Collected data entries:

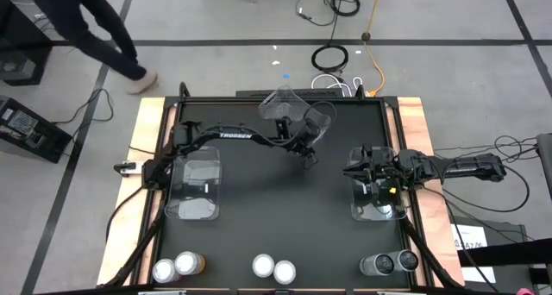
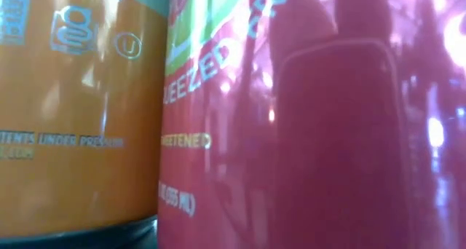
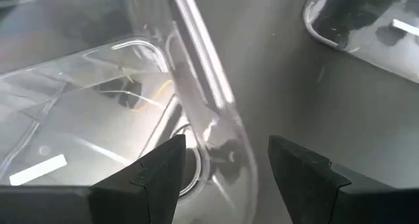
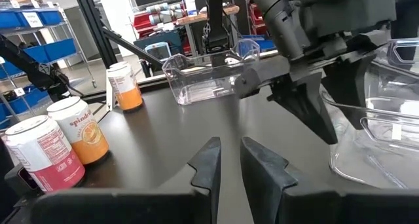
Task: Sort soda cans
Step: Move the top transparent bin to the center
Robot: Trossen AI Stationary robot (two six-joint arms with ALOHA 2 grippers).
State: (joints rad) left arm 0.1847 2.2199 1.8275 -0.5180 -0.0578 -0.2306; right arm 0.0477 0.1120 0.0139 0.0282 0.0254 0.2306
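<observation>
The left gripper (image 1: 307,160), jaws apart, is straddling a tilted clear bin's (image 1: 293,105) wall; the right gripper (image 1: 352,168), jaws together, is hovering over the tabletop (image 1: 259,200), six cans (image 1: 274,268) untouched.

A grey floor (image 1: 483,62) crossed by dark lines is seen around the black tabletop (image 1: 259,217), which is edged on both sides by pale wooden boards (image 1: 138,148). Black and white cables (image 1: 332,58) and one orange cable (image 1: 377,36) are scattered over the floor beyond the far edge. A dark box (image 1: 30,127) is set on the floor at the left. A person's legs (image 1: 103,36) are seen at the upper left, well apart from the tabletop. In the room behind, shelves with blue bins (image 4: 26,27) and red bins (image 4: 147,18) are shown under bright, even light.
</observation>
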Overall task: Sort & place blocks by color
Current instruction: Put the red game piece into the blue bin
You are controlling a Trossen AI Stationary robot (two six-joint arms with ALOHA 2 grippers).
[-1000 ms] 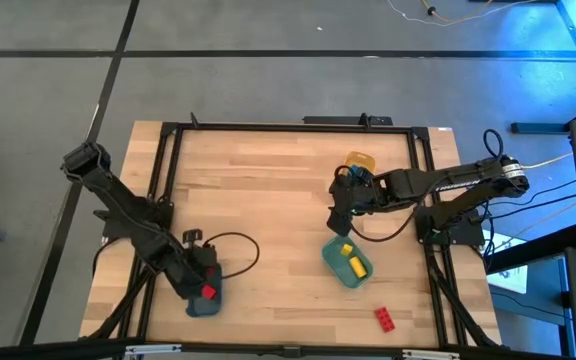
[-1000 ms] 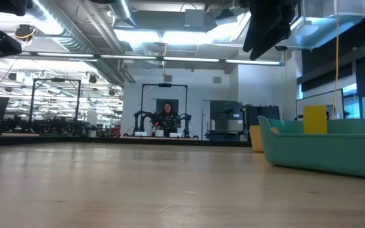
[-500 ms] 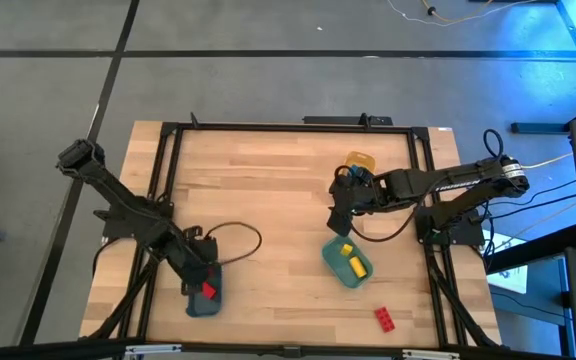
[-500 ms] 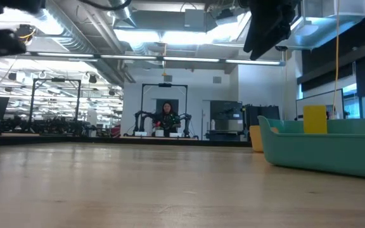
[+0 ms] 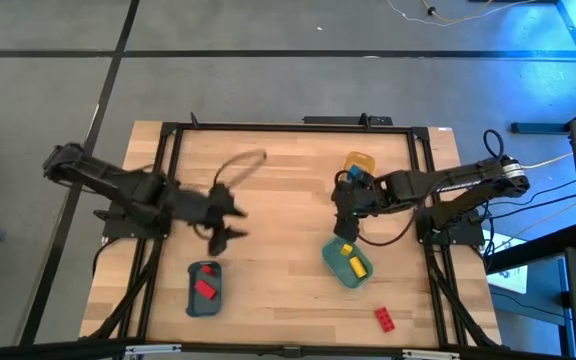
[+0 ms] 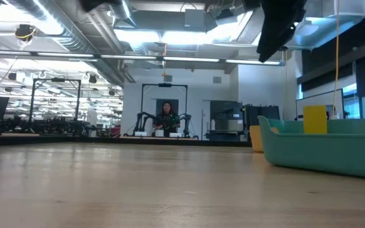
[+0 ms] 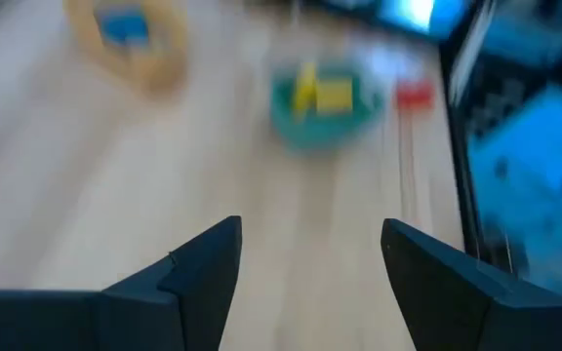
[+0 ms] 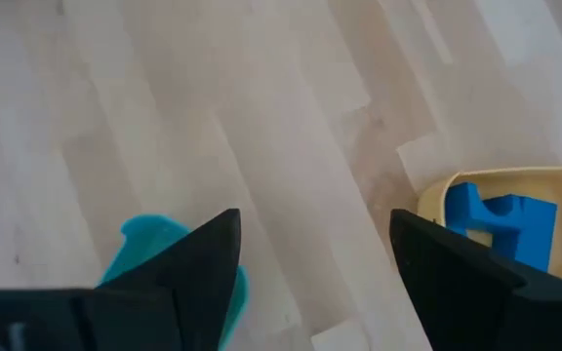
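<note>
On the wooden table (image 5: pixel 278 170), a red block (image 5: pixel 205 290) lies in the slate tray (image 5: pixel 192 303) and another red block (image 5: pixel 384 319) sits loose near the front edge. The left gripper (image 5: pixel 230 218) hangs wide and empty mid-table; the right gripper (image 5: pixel 344 228), spread and empty, hovers beside the teal tray (image 5: pixel 334 262). Whichever fetches the loose block should drop straight down, fingers straddling it.

Table (image 5: pixel 288 190) centre bare — trays flank it: slate-blue tray (image 5: pixel 204 290), teal tray (image 5: pixel 347 263), yellow tray (image 5: pixel 360 161).
</note>
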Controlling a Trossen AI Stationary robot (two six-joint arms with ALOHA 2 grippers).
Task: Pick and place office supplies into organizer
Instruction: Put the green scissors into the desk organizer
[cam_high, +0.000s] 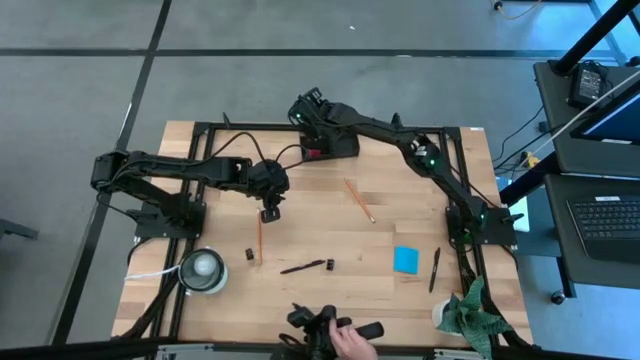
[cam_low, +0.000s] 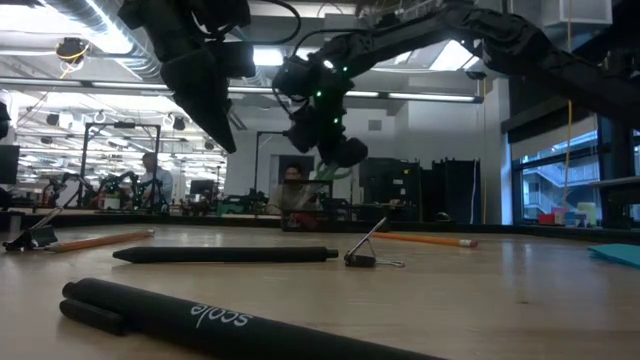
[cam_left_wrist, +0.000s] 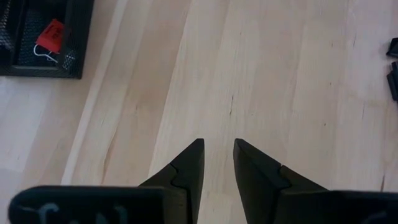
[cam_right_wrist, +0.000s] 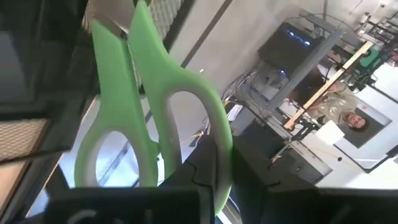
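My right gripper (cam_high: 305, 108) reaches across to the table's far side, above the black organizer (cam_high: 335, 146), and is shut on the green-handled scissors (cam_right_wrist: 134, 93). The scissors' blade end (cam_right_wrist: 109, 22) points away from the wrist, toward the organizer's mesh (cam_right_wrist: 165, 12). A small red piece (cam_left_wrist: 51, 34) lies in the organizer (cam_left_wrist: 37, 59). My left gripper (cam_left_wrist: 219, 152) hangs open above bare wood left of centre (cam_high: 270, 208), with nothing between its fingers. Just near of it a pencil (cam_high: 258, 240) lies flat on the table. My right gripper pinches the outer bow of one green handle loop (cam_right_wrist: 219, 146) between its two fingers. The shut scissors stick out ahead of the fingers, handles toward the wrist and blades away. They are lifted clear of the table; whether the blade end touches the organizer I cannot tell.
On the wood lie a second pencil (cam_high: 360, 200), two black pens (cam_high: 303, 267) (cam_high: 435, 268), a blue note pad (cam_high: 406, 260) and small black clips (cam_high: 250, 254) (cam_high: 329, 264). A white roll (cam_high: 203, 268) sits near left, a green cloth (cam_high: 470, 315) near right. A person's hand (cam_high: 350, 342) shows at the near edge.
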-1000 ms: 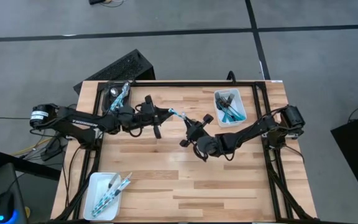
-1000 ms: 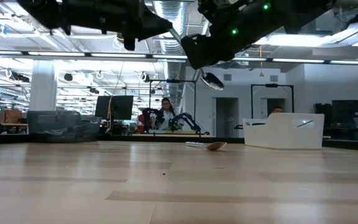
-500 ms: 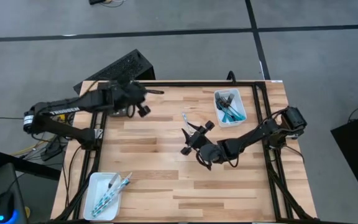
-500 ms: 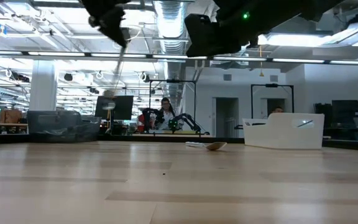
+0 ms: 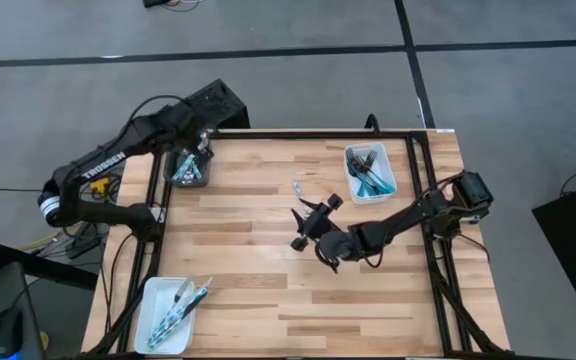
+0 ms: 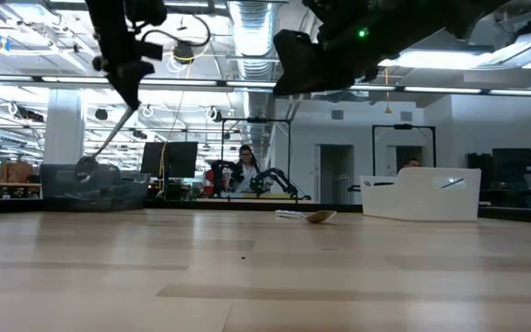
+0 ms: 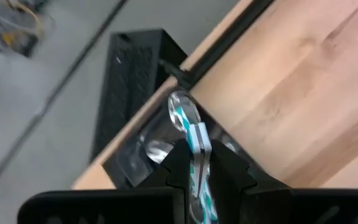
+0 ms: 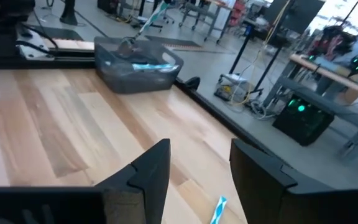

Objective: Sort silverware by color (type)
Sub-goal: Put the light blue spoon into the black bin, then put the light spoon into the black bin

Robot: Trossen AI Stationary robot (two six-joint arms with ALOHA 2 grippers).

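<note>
The sorting looks well under way, though not finished. A white tray [image 5: 370, 172] at about one o'clock on the desk [image 5: 268, 290] holds several dark-looking pieces, and a second white tray [image 5: 168, 312] at seven o'clock holds a few teal-handled ones. A dark bin [image 5: 189, 166] at the ten o'clock corner still has silverware in it, so I'd judge more picking remains. One loose piece [image 5: 297, 189] lies on the bare wood near the middle, just toward twelve o'clock from the right tool [image 5: 308, 222].

The left tool [image 5: 200, 143] hangs over the bin, its fingers closed on a spoon [image 7: 187, 118] by the teal handle, bowl pointing down toward the bin. The right tool hovers above mid-desk, fingers spread and holding nothing.

For room, the centre and the six o'clock half of the desk are bare wood. The bin sits hard against the desk's black frame [image 5: 318, 133] at the edge, so there is little slack there.
</note>
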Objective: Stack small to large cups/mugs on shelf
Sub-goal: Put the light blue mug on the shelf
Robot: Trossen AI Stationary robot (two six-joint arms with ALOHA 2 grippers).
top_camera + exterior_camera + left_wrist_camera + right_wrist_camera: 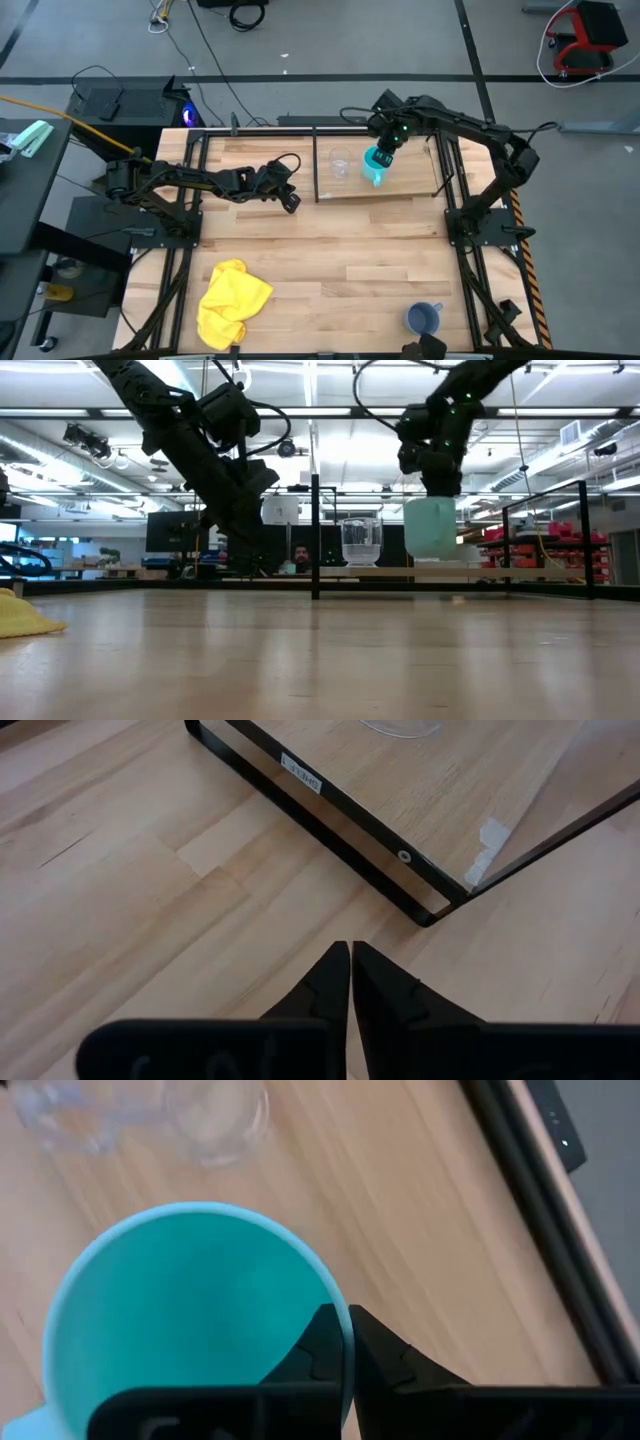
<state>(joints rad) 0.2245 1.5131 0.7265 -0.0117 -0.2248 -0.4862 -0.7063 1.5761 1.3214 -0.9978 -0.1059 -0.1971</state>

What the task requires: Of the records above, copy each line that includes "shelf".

Answer to the exercise:
Objective: Stack small to large cups/mugs on shelf
Sub-goal: Put the light blue mug on the shelf

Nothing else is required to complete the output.